Directions: Of all the lines below, output only those starting at the one with "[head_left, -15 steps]" and ending at the one with "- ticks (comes", both ends included, exactly as written.

Dataset records:
+---+
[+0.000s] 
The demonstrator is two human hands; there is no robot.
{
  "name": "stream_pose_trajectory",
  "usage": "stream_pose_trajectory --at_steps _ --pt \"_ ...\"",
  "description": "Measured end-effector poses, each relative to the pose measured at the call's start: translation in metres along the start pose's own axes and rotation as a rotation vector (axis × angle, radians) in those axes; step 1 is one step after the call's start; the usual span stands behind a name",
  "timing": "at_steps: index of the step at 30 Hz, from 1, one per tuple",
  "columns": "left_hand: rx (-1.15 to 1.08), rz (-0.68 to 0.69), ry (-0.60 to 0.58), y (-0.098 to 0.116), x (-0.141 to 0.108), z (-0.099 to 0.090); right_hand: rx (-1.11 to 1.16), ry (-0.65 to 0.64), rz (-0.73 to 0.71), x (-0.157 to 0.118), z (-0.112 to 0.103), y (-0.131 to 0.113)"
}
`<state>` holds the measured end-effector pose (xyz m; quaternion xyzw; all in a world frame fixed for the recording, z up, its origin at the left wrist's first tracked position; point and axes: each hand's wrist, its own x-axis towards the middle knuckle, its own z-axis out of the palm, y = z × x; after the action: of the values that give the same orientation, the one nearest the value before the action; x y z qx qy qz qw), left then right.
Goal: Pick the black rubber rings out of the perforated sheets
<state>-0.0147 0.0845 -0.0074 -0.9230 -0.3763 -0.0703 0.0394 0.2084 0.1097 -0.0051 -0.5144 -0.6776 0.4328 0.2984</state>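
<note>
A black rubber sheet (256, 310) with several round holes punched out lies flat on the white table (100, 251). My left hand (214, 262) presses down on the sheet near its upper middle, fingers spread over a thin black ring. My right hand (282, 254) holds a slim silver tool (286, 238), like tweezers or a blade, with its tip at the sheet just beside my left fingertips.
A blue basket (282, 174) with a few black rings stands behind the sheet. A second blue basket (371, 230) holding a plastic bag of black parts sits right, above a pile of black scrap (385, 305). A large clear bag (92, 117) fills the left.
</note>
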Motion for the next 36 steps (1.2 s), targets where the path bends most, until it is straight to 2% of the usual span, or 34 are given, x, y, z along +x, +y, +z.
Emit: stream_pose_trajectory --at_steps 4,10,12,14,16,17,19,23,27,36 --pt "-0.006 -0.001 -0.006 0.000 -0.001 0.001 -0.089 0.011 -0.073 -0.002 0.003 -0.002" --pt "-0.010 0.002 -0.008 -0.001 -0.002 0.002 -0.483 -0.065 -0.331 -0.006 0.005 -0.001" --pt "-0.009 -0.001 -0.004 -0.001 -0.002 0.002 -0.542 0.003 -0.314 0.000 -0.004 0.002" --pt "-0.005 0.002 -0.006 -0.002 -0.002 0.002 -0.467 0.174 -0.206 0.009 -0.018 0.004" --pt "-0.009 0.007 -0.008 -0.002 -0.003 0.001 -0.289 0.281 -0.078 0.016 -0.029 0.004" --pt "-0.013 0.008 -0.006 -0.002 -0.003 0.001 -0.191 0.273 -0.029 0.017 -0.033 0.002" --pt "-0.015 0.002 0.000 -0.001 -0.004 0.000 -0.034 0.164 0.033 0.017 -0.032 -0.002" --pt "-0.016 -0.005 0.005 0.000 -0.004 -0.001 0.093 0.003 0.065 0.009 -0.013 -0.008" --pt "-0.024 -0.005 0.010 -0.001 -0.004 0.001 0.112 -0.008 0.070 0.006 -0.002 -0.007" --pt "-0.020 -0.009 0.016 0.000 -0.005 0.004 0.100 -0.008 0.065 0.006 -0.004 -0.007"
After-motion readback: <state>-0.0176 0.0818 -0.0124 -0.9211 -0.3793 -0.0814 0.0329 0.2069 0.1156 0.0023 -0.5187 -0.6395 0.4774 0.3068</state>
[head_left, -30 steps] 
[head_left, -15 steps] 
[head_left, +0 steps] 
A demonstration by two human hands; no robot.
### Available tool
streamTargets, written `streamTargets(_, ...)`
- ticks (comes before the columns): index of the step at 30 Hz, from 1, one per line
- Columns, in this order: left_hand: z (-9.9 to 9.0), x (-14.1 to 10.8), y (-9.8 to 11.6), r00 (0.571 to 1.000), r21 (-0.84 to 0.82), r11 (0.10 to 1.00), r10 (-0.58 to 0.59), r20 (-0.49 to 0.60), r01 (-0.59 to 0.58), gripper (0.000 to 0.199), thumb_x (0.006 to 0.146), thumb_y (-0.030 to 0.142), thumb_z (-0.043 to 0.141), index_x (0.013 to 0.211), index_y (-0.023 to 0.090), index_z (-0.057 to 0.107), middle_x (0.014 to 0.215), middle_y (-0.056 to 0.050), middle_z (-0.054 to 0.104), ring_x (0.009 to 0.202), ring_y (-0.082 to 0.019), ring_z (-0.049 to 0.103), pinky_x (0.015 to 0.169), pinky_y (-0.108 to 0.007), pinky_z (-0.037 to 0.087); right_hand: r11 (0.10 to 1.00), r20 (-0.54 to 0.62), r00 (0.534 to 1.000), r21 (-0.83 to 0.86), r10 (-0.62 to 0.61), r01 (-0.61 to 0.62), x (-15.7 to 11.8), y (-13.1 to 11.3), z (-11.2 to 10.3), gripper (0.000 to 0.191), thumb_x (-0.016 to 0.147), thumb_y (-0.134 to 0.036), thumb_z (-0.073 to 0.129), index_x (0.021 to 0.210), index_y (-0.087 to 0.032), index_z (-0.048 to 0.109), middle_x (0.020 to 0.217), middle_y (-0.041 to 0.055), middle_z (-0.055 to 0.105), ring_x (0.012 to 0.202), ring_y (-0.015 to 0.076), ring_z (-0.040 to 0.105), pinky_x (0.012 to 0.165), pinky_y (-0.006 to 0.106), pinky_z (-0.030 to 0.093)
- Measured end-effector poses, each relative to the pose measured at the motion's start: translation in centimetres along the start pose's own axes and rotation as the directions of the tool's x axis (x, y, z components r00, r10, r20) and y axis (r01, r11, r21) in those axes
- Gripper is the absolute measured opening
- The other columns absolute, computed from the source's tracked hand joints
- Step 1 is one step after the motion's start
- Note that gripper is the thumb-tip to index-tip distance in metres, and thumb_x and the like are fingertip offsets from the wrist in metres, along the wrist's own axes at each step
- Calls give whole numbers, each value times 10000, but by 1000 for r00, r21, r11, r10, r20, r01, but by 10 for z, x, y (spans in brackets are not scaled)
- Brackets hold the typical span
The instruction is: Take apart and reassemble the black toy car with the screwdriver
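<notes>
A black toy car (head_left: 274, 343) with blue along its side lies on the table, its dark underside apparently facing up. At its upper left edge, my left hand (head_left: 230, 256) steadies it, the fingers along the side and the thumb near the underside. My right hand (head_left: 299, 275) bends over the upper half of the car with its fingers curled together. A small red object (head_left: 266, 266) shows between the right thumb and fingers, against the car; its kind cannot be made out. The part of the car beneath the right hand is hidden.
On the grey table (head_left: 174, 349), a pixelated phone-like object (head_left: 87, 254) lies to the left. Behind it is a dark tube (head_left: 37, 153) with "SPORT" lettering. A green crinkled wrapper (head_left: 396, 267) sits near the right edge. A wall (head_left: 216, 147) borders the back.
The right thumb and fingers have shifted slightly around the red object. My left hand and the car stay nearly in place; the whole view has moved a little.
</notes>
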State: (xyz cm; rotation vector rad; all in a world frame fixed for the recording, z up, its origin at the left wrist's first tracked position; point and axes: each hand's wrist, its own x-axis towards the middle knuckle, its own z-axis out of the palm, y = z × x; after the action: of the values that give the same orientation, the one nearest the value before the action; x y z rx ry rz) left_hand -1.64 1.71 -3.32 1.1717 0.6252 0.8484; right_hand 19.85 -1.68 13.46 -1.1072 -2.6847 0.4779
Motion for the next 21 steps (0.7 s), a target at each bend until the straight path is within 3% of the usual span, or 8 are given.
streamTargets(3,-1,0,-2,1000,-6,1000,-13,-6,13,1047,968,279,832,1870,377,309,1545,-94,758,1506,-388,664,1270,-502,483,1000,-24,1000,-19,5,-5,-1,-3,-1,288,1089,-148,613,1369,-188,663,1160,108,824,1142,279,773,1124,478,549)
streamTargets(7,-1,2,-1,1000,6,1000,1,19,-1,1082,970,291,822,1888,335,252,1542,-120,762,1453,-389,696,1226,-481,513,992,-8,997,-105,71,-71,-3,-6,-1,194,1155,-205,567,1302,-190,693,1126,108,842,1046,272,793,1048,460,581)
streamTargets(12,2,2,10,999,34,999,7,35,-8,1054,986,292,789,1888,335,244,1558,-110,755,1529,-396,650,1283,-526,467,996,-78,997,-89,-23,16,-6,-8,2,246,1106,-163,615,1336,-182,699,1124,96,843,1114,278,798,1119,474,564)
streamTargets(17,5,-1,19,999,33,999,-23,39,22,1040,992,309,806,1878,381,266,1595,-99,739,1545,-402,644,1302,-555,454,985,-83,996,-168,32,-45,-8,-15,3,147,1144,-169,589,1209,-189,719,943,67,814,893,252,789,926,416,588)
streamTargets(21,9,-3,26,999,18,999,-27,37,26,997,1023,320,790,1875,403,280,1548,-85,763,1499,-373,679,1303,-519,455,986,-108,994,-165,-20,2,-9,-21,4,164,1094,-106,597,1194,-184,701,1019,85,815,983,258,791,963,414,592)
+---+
Written solution:
[head_left, -15 steps] 
[head_left, +0 steps] 
A demonstration by two human hands; no robot.
### Available tool
streamTargets, written `streamTargets(_, ...)`
- ticks (comes before the columns): index of the step at 30 Hz, from 1, one per line

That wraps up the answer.